Table 2 Accuracy performance comparing results of different classifiers

Figure 5 shows the object recognition results. Here, different objects are rendered as different colors. Wall objects have prominent features; thus, most points exist in the same plane surface. As a result, recognition accuracy is much higher for walls than for other objects. Based on the limited size of the pedestrians, the features matrix cannot always clearly express the object’s characteristics. The accuracy rates for the pole and tree objects are between those of the walls and pedestrians. The object recognition accuracy in narrow roads is higher than that for the large space because the objects were closer to the LiDAR sensor in the narrow roads than in the open square environment. The point clouds of objects in a narrow environment are more intensive; thus, the feature matrix can describe the objects’ characteristics more precisely.
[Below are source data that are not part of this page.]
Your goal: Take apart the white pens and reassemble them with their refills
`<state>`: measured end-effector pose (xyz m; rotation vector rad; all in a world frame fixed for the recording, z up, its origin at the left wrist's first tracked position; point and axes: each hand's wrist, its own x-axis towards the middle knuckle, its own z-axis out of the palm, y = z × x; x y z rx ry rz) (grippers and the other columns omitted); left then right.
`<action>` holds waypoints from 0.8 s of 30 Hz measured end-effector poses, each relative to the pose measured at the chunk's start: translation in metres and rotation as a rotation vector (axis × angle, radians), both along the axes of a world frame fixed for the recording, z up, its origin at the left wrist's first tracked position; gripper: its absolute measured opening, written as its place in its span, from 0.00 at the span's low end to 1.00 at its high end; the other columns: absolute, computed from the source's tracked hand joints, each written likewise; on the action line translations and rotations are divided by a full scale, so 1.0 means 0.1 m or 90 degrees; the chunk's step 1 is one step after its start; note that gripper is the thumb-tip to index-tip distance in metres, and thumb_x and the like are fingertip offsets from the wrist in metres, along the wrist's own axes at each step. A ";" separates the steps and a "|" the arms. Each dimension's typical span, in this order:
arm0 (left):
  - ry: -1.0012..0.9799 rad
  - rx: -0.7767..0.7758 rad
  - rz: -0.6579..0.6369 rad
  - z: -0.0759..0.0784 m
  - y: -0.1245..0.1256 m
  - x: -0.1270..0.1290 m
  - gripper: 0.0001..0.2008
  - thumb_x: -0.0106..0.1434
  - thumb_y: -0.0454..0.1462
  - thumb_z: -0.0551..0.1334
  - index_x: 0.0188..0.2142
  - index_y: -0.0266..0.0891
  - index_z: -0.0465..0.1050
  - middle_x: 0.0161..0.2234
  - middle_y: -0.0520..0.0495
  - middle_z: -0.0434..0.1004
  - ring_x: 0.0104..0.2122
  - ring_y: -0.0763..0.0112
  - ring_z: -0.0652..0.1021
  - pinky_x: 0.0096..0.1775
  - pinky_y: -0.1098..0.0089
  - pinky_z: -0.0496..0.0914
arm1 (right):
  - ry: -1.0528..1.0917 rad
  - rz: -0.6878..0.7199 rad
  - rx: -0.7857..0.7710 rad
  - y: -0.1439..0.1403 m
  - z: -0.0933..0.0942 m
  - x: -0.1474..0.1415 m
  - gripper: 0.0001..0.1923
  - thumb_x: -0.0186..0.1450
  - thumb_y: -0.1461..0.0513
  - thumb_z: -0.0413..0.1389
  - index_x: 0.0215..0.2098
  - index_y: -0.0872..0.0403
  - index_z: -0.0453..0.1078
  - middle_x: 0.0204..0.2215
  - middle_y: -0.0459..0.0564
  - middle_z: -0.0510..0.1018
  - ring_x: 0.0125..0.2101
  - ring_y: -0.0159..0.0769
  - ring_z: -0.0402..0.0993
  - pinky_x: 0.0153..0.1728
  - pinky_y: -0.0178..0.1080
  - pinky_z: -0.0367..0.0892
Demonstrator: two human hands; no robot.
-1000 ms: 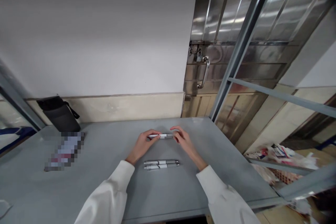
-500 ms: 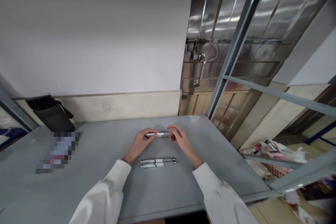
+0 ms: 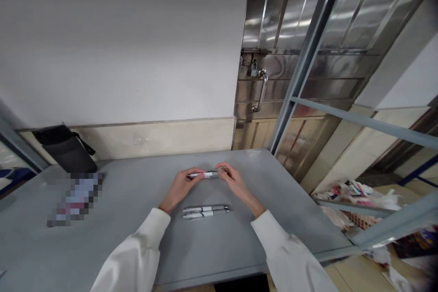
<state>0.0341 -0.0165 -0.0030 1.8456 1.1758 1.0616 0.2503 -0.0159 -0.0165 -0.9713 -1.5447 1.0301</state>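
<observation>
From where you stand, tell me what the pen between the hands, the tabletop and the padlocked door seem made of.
Pen: probably smooth plastic, from its even white section; too small to be sure.
Tabletop: likely painted metal, even grey with soft sheen, though coated board is possible.
Door: polished metal, perhaps stainless steel, from its streaky mirror-like highlights.

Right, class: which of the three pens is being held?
The far pen, gripped by the left hand, its other end at the right hand; the other two pens lie side by side on the grey table.
</observation>
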 end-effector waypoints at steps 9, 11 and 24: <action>-0.294 -0.208 -0.029 -0.06 0.03 0.03 0.19 0.61 0.50 0.63 0.42 0.38 0.76 0.43 0.43 0.78 0.43 0.63 0.76 0.39 0.71 0.70 | -0.030 0.058 0.019 -0.12 0.07 -0.10 0.13 0.66 0.54 0.53 0.44 0.50 0.71 0.29 0.45 0.74 0.32 0.35 0.71 0.36 0.37 0.64; -0.321 -0.195 -0.061 -0.02 0.01 0.05 0.19 0.64 0.52 0.60 0.38 0.38 0.74 0.38 0.45 0.77 0.39 0.66 0.75 0.41 0.71 0.69 | -0.038 0.028 0.045 -0.12 0.11 -0.14 0.13 0.67 0.53 0.53 0.45 0.50 0.72 0.34 0.47 0.77 0.38 0.38 0.73 0.41 0.38 0.65; -0.136 -0.071 -0.132 -0.01 0.04 0.07 0.24 0.69 0.53 0.52 0.33 0.35 0.74 0.25 0.51 0.70 0.28 0.71 0.68 0.34 0.71 0.62 | 0.286 0.001 -0.024 0.24 0.19 -0.56 0.13 0.63 0.51 0.59 0.34 0.52 0.74 0.33 0.47 0.77 0.37 0.37 0.73 0.41 0.39 0.68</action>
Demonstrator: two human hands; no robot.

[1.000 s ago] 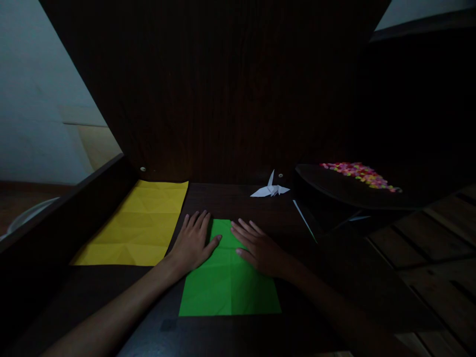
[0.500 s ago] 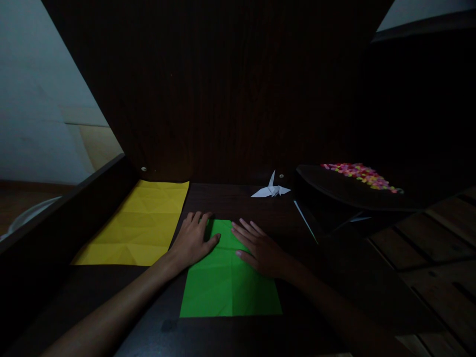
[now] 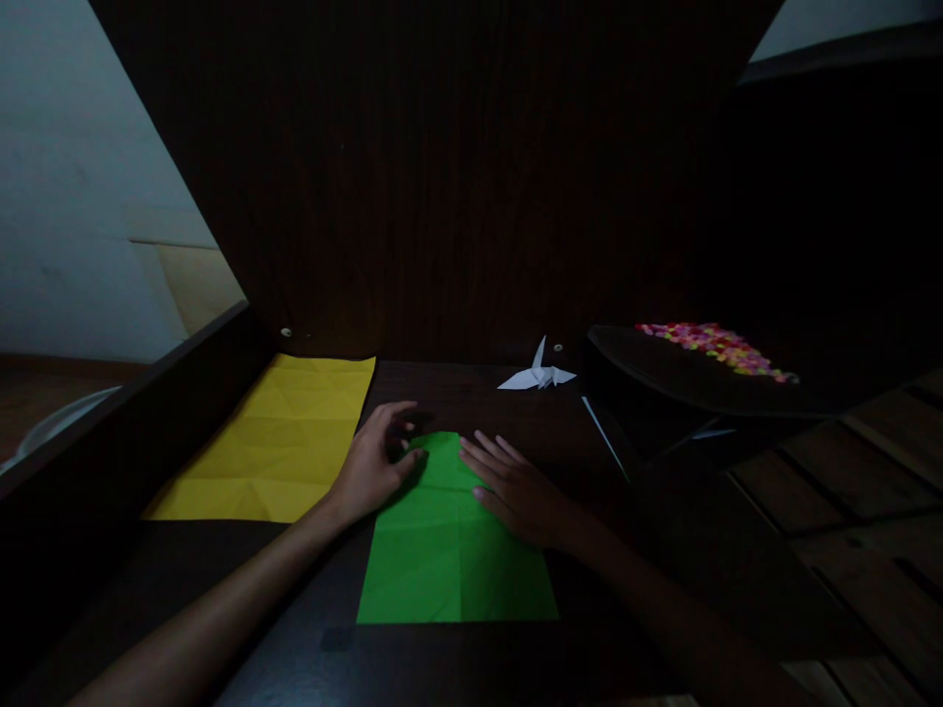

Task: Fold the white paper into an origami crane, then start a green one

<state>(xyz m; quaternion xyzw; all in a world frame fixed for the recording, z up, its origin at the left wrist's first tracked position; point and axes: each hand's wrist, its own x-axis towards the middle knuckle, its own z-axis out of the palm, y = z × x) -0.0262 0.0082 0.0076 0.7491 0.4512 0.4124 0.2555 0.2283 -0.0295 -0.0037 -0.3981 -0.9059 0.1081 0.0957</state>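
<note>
A sheet of green paper (image 3: 457,550) lies flat on the dark wooden surface (image 3: 471,403), directly in front of the person and creased with fold lines. The left hand (image 3: 375,457) sits at the sheet's far left corner, its fingers (image 3: 394,412) curled and arched above the corner while the thumb presses on the paper's edge; whether that corner is pinched or only touched cannot be told in the dim light. The right hand (image 3: 520,491) lies flat on the upper right part of the green paper, palm down, fingers spread slightly apart and stretched toward the far edge, pressing the sheet down rather than gripping it.

To the left of the green paper, well apart from it, a larger yellow paper (image 3: 276,442) lies flat and shows many creases, its far edge against the dark back panel (image 3: 442,177). Beyond the hands, near the back panel, stands a small white paper crane (image 3: 537,375). To the right sits a dark tray (image 3: 699,388) holding a scatter of small colourful pieces (image 3: 714,346)
</note>
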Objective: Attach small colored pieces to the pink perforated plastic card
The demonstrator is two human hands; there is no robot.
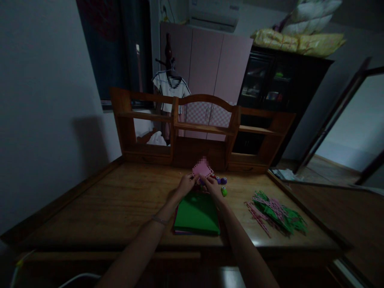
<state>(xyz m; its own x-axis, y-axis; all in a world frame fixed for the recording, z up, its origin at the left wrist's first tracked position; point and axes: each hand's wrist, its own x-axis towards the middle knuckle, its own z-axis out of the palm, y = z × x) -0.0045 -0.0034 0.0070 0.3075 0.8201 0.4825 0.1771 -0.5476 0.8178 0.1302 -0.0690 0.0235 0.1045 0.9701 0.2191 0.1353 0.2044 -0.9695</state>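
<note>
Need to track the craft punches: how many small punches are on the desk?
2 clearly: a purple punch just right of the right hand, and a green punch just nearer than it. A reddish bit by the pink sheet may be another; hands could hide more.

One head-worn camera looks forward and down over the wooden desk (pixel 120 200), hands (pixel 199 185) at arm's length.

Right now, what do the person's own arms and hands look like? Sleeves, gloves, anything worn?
Both forearms are bare up to the bottom edge of the picture: no sleeves in view, no gloves. The left hand and right hand are bare, and in this dim light no rings can be made out. The only thing worn is a thin pale band around the left wrist.
</note>
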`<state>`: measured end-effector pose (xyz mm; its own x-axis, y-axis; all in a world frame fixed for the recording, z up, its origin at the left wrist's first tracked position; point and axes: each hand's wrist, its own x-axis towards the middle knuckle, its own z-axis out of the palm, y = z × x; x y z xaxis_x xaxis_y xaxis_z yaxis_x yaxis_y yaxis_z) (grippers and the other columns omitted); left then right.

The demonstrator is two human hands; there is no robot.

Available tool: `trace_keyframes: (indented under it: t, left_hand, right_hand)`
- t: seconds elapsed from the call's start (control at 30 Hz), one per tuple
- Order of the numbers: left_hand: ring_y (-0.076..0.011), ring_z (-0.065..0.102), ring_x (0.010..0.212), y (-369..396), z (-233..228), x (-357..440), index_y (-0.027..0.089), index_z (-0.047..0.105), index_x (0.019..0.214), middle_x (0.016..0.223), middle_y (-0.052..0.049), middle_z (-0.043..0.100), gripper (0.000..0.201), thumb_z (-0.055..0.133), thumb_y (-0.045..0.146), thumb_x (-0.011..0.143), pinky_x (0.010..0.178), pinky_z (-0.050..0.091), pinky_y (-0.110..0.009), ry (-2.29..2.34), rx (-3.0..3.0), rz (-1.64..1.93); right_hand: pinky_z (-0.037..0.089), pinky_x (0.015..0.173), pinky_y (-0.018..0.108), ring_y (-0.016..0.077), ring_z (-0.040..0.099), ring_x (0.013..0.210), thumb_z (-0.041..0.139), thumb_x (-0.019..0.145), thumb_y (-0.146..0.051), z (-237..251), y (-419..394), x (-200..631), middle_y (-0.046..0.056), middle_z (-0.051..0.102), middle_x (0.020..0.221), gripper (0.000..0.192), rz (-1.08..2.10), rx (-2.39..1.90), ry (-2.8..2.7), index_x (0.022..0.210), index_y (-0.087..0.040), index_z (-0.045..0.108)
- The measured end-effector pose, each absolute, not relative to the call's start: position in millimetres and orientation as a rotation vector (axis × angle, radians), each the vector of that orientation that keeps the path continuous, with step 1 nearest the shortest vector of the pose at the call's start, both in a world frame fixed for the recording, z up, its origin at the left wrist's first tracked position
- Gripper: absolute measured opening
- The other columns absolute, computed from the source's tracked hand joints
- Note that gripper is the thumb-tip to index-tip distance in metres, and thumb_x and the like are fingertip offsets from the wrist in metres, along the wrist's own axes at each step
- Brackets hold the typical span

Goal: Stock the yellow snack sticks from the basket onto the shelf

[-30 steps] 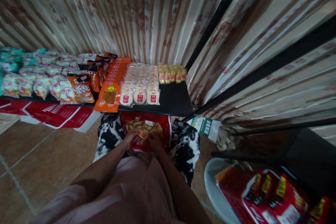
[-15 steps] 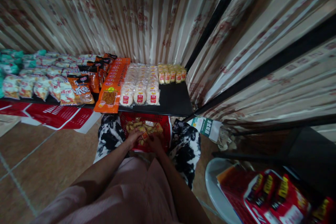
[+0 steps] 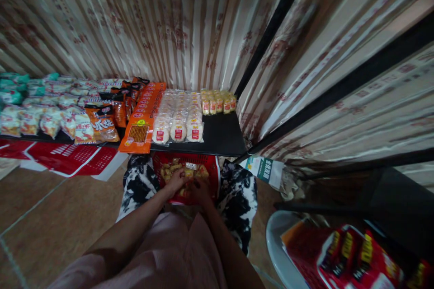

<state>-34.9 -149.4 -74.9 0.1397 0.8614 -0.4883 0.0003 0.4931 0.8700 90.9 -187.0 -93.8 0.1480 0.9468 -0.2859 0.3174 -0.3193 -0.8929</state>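
Observation:
A red plastic basket sits low between the knees, beneath the front edge of the black shelf. Small snack packets in yellow wrappers lie loose in it. My left hand reaches in from the left, its fingers curled around a yellow packet among the others. Close beside it on the right, my right hand is down among the packets, its fingers dark and mostly hidden. Above, on the black shelf, similar yellow packets stand in short rows at the right end.
Left of those are rows of round white rice crackers, a flat orange snack pack, orange bags and white bags. Black posts and a striped curtain rise behind. A white tub with red packages stands at right.
The view has shifted slightly, so the shelf and basket sit lower in the picture. Both hands stay in the basket; the left fingers have moved slightly across the packets toward the right.

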Motion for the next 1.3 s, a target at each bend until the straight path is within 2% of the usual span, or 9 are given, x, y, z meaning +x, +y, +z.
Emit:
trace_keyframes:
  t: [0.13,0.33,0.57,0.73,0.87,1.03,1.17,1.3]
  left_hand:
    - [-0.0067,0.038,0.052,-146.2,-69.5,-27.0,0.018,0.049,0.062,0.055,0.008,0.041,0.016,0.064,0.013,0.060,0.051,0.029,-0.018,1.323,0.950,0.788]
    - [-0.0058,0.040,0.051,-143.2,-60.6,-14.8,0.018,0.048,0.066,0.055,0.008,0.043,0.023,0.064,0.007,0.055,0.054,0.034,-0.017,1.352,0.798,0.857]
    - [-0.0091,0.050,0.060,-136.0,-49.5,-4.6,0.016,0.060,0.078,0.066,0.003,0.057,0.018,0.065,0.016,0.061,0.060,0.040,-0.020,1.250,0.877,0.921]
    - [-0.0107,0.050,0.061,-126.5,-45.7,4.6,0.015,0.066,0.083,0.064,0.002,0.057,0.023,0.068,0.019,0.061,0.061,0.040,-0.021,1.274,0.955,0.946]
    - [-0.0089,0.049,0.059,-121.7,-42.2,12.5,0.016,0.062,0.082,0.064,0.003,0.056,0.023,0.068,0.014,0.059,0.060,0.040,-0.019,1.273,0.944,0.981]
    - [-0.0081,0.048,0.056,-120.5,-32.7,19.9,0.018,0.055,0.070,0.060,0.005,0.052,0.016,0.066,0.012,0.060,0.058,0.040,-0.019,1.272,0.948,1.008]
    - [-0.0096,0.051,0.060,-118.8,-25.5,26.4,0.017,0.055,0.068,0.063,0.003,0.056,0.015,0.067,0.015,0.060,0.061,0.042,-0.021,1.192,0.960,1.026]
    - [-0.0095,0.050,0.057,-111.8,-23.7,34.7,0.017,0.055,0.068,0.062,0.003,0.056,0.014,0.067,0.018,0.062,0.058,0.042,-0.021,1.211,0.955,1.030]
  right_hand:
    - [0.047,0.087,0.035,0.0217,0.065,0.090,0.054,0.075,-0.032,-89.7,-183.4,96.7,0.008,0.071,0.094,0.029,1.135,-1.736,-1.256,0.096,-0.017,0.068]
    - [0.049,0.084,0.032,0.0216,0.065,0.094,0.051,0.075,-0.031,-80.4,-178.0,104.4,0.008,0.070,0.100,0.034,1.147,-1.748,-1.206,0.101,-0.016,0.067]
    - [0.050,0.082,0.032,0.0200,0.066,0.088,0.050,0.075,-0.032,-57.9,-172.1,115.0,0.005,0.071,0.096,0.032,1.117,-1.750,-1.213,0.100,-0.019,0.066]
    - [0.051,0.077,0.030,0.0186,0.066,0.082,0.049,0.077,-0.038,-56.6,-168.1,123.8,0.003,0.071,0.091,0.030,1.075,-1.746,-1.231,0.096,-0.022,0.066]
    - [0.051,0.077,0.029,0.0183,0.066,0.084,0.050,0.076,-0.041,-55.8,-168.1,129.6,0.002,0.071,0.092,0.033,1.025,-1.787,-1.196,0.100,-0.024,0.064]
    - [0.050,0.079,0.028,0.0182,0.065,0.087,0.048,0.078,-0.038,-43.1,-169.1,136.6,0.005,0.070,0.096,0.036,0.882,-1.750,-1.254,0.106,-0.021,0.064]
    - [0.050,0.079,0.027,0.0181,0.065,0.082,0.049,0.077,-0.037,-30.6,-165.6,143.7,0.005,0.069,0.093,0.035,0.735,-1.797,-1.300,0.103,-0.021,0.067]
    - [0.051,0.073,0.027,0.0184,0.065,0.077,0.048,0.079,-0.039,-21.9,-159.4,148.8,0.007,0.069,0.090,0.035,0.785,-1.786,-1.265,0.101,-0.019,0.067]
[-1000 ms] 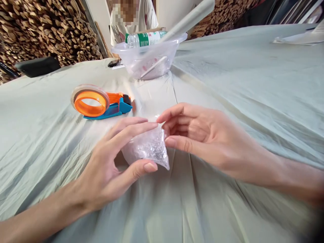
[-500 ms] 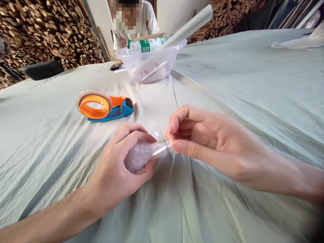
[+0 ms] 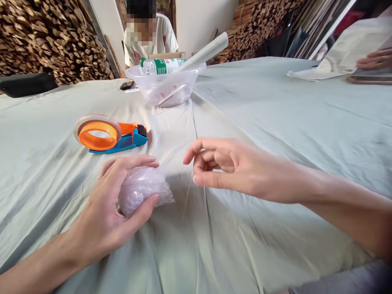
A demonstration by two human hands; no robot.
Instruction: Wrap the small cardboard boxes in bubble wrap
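Note:
My left hand (image 3: 119,200) is wrapped round a crumpled bundle of bubble wrap (image 3: 143,185) low over the cloth. Whatever lies inside the bundle cannot be made out. To the right, my right hand (image 3: 223,165) is raised apart from the bundle, its thumb against curled fingers and its index finger held off. A thin, see-through strip, like clear tape (image 3: 187,194), hangs faintly below its fingertips. Beyond my left hand a tape dispenser (image 3: 130,141), orange and blue with a roll of clear tape, lies on its side.
A pale cloth (image 3: 260,110) covers the table. Farther back stands a translucent basin (image 3: 167,87) holding a green-labelled bottle (image 3: 167,65) and a white roll (image 3: 205,51). A phone (image 3: 127,85) and a dark case (image 3: 27,84) lie left. A person (image 3: 151,45) sits opposite; another person's hand (image 3: 375,60) holds papers at right.
My right hand has come away from the bundle, and the clear strip now hangs from it. My left hand and the bundle have shifted left. The view has turned right, showing another person's hand.

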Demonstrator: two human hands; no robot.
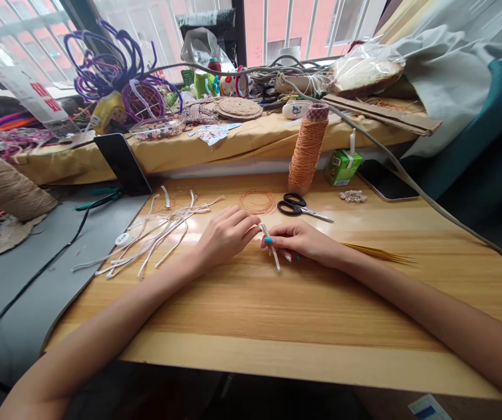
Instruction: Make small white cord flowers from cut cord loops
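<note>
Both my hands rest on the wooden table (251, 315) near its middle. My right hand (306, 242) pinches a short white strip (274, 252) between thumb and fingers; the strip hangs down onto the table. My left hand (227, 234) touches the strip's upper end with its fingertips. A loose pile of white strips (154, 233) lies left of my left hand. A coil of thin orange wire (257, 202) and black scissors (297, 206) lie just beyond my hands.
A tall spool of orange cord (307, 149) stands behind the scissors, beside a green drink carton (342, 166). A phone (384, 181) lies at the right, a tablet (122, 163) leans at the left. Yellow strips (377, 252) lie by my right wrist. The windowsill is cluttered.
</note>
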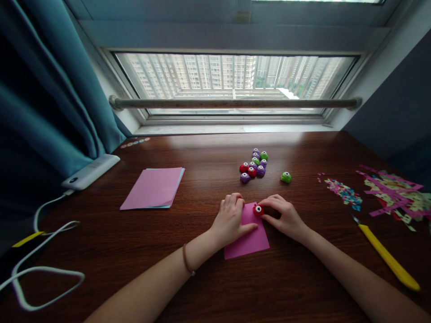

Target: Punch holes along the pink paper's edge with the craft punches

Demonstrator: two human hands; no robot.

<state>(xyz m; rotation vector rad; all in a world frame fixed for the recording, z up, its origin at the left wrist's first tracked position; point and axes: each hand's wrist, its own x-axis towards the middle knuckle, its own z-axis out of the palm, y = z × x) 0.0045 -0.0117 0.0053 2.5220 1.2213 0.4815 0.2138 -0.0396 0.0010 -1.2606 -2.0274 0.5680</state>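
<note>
A bright pink sheet of paper [247, 242] lies on the dark wooden desk in front of me. My left hand [230, 220] holds its left side, with the thumb laid across the paper and the other fingers curled near the far edge. At the far right edge of the sheet sits a small red craft punch [258, 210] with a white and black dot on top. My right hand [281, 215] grips it from the right between thumb and fingers. How far the paper reaches into the punch cannot be made out.
Beyond my hands stand several purple, red and green punches [252, 166], with one green punch [286, 177] apart. Pink paper [153, 188] is stacked left. Confetti [345, 193], paper strips [393, 193] and a yellow craft knife [389, 258] lie right. A white power strip [90, 172] sits far left.
</note>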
In addition, for the same reason, the object recognition rates are relative to the distance between the objects and sensor. In future, it is expected that object recognition accuracy can be improved significantly if an interpolation algorithm is employed to increase the point cloud density.

Fig. 5
figure 5

Object recognizing results for different scenes: a narrow road with trees and buildings on both sides; b narrow road scene with pedestrian, trees, and building on one side

5 Conclusion

To sense urban environment information as precisely as possible, most studies employ LiDAR on UGVs to collect 3D point cloud datasets. Fast and accurate object recognition is a huge challenge in the autonomous driving domain due to the large number of obstacle types and their various features. In this paper, we have proposed a 3D object recognition system with multiple feature extraction from LiDAR point clouds. Through a preprocess, non-ground points are extracted and a voxel model is initialized based on the valid range of the remaining point clouds. After computing a feature vector for each voxel, a scale filter is used to generate normalized feature matrices for each individual object. These object feature matrices are then fed into a multilayer NN model to obtain their object types. Using manually labeled testing data sets, the accuracy rate of the proposed 3D object recognition system was 92.84%. In future, more object feature datasets with corresponding manual labels will be collected to train this model. In additions, more features will be computed, and their effectiveness will be analyzed to form their feature space to increase accuracy.